Objective: Computed Tomography Angiography ( CTA) is the standard of care test for ischemic stroke patients with suspected large vessel occlusion. When establishing emergency room stroke pathways, concerns for contrast induced nephropathy (CIN), which occurs in 11% of the general population could influence the time efficiency for CTA. Our aim is to report the incidence of CIN in our suspected severe stroke population.
Method: With Institutional Review board approval, we maintained a prospective database on patients who were identified to have a high pre-hospital Rapid Arterial occlusion Evaluation ( RACE) between July 2015 and June of 2016. Per protocol, RACE alert patients go directly to the CT scanner to obtain a CT head and a CTA unless the test is cancelled by the stroke team. Labs are typically not available when CTA is performed.
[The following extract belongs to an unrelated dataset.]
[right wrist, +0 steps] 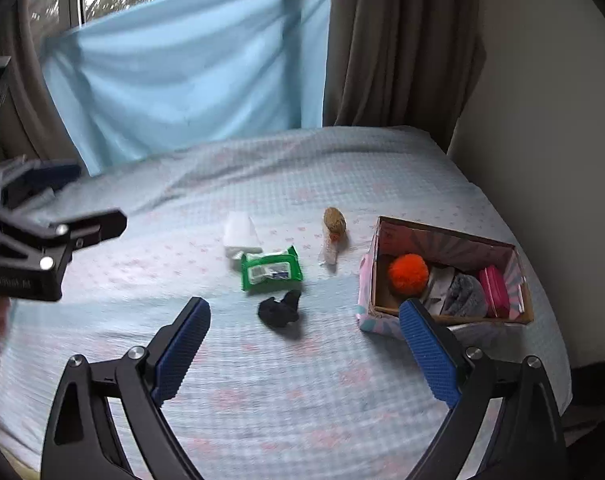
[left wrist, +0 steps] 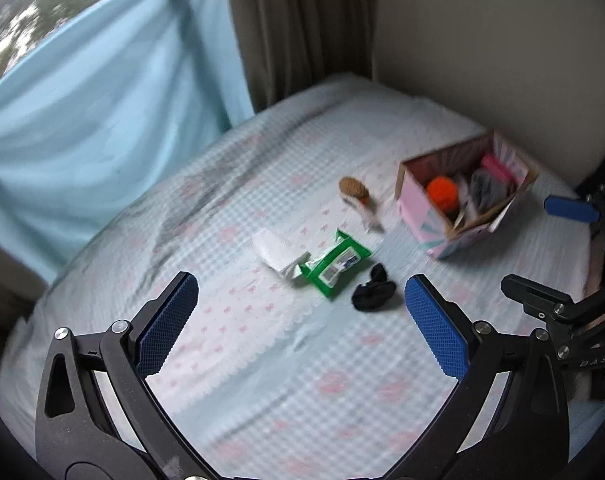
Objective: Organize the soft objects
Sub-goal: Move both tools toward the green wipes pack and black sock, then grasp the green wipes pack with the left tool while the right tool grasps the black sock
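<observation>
On the bed lie a black scrunchie, a green wipes pack, a white packet and a tan puff with a clear wrapper. A pink box holds an orange pom-pom, grey cloth and a pink item. My left gripper is open and empty above the bed, near the scrunchie. My right gripper is open and empty, the scrunchie between its fingers' line of view.
The bed sheet is checked pale blue with pink bows. A blue curtain and brown drapes hang behind. A beige wall runs along the right. The other gripper shows at each view's edge.
</observation>
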`<state>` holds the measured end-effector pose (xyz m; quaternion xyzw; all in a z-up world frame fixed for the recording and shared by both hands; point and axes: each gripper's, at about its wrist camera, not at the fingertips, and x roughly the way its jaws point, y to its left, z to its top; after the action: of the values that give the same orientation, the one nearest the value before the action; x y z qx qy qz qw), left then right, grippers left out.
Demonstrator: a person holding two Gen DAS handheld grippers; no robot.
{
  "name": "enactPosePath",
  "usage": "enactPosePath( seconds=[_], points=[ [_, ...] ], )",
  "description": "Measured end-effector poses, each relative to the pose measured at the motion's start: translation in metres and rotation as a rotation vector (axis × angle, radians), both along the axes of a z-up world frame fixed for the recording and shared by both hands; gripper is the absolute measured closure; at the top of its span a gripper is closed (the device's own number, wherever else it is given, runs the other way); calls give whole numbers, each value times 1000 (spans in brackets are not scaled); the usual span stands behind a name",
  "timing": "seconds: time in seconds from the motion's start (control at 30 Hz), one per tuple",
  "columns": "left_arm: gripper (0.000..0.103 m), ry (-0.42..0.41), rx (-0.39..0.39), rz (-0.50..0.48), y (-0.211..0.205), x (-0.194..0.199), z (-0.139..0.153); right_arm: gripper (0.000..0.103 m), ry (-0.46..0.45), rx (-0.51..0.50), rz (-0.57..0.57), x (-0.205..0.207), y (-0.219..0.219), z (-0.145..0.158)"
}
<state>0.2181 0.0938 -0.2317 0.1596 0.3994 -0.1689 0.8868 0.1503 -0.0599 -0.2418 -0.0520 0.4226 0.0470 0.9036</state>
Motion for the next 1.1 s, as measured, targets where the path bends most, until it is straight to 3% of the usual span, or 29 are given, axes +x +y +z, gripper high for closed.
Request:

Our data included patient demographics, pre-morbid risk factors, baseline serum Creatinine level (Cr), peak Cr level during admission and at discharge. Incidence of renal consults and need for Hemodialysis was also monitored.
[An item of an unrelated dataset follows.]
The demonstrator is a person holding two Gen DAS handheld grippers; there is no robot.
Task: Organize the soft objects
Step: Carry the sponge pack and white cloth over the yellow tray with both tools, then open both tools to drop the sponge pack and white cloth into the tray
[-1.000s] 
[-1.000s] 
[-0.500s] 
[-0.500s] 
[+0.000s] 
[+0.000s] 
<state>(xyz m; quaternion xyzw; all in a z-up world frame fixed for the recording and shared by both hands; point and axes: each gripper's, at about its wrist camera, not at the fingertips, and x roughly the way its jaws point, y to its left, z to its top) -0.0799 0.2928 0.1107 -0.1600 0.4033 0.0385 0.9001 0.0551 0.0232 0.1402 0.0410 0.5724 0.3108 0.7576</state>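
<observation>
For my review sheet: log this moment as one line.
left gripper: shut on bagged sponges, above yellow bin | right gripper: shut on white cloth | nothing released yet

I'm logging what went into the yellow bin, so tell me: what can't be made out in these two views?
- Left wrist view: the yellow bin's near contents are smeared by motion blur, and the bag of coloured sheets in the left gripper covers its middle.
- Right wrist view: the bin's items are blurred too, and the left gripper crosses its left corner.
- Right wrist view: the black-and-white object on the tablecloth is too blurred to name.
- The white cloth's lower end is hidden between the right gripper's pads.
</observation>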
Results: A total of 150 RACE alert patients were included in the analysis. Median age of patients was 73 and 12 patients had pre-morbid chronic renal failure. CTA was not performed in 21 of patients, due to low probabability of stroke determined by stroke team onsite.. Transient CIN occurred in 9(6%) of patients, renal consult was obtained in 4(3%) patients and 2(1) patients had a diagnosis of acute kidney injury on discharge.
Conclusion: Emergent CTA resulted in a low number of transient CIN in our RACE alert patients. No cases of chronic renal Failure or need for HD were reported in our prospective cohort. A larger prospective registry may be needed to confirm the safety of this approach.